High profile restaurant group Rockpool has plunged to a heavy loss in the face of the coronavirus pandemic that’s put its future under a cloud.

Sydney’s Rockpool Bar & Grill.
Sydney’s Rockpool Bar & Grill.

The private equity-owned Rockpool Dining Group, best known as the one time home of famed chef Neil Perry, plunged to a heavy loss in the face of the coronavirus pandemic with its auditors noting there was a “material uncertainty” about its ability to continue as a going concern.

While the upmarket restaurant operator insists that it is getting back on an even keel after the savage impact of the shutdown and the shock of splitting with the chef who transformed Australian dining, its accounts show losses of close to $80m as the pandemic closed fine dining establishments and hit its money-spinning casual outlets.

The company, best known for premium steak house Rockpool Bar & Grill and the regional Chinese cooking of Spice Temple, controls 16 brands and more than 80 restaurants.

Perry, one of Australia’s most famous chefs, announced his retirement as culinary director in early July, and is now focused on his charity Hope Delivery that delivers food parcels to migrant chefs and kitchen hands in Sydney and Melbourne who lost their jobs during the pandemic.

He remains a consultant to Rockpool and a shareholder while also working on the Qantas food and beverage offering.

Rockpool auditors KPMG said the company’s report, particularly the impact of COVID-19, “indicate that a material uncertainty exists that may cast doubt on the company’s ability to continue as a going concern”.

The business was “significantly impacted” by the pandemic and strict measures implemented by federal and state governments to slow its spread, with international custom also hit, the accounts said.

Government-imposed shutdowns saw most of its venues closed during the first national lockdown, with only limited takeaway and delivery sales between then and early June.

Rockpool said it took “difficult but decisive” moves to slash costs, standing down most employees when restaurants were closed and making some redundancies.

But operations had been steadily reopening since June with as many venues as possible back trading. It cautioned that some venues were yet to reopen where levels of customer traffic were low, citing some CBD locations that had been affected by the trend to working from home.

Chef Neil Perry remains a consultant to Rockpool and a shareholder. Picture: Toby Zerna
Chef Neil Perry remains a consultant to Rockpool and a shareholder. Picture: Toby Zerna

Rockpool benefited from relief measures granted by shareholders, including private equity firm Quadrant, lenders and government bodies, including getting the JobKeeper program.

Sales fell to $262.8m in the last financial year from $325.8m in fiscal 2019 as COVID-19 restrictions bit and it fell to a loss of $79.91m, well below 2019’s loss of $40.39m.

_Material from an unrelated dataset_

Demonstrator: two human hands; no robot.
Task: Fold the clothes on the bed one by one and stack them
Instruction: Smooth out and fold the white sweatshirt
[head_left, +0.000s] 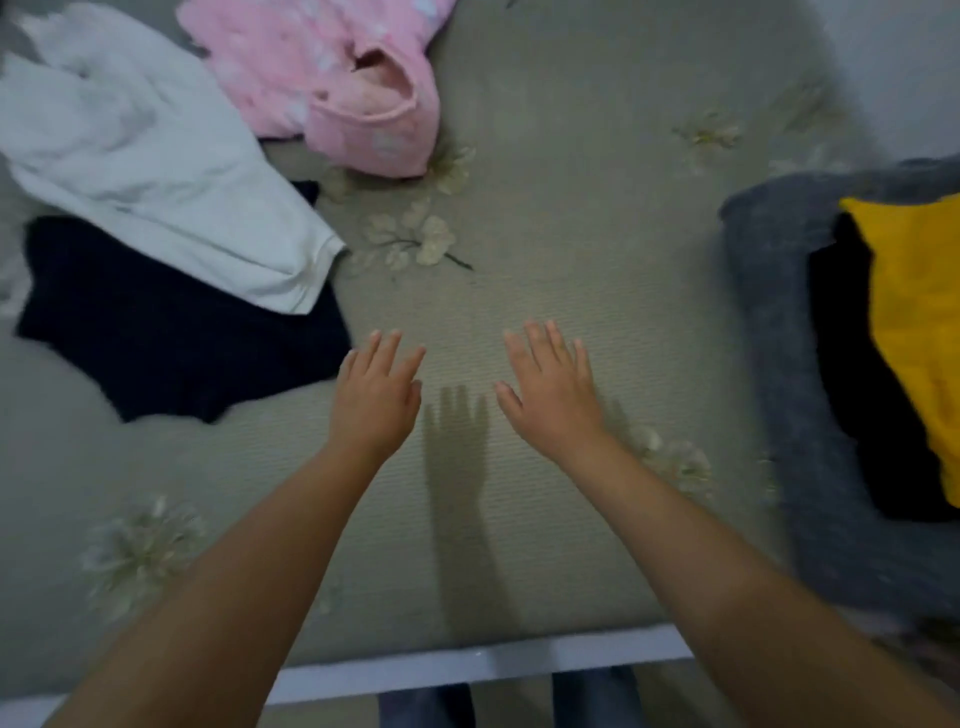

The losses mean the company has wracked up accumulated losses of $224.6m since it was set up, although this may be due to the private equity-style of high-leverage investing

Rockpool managed to open 12 new venues, permanently closed one and converted two, taking its empire to 83 outlets. But it was also knocked about by Melbourne’s second lockdown.

Since the end of June, Rockpool has agreed to surrender four leases and is in negotiations with landlords on its most profitable locations.

The company said its business “remains affected by associated levels of uncertainty in relation to outlook and consumer confidence” and it was getting the second phase of JobKeeper after already receiving in $4.81m.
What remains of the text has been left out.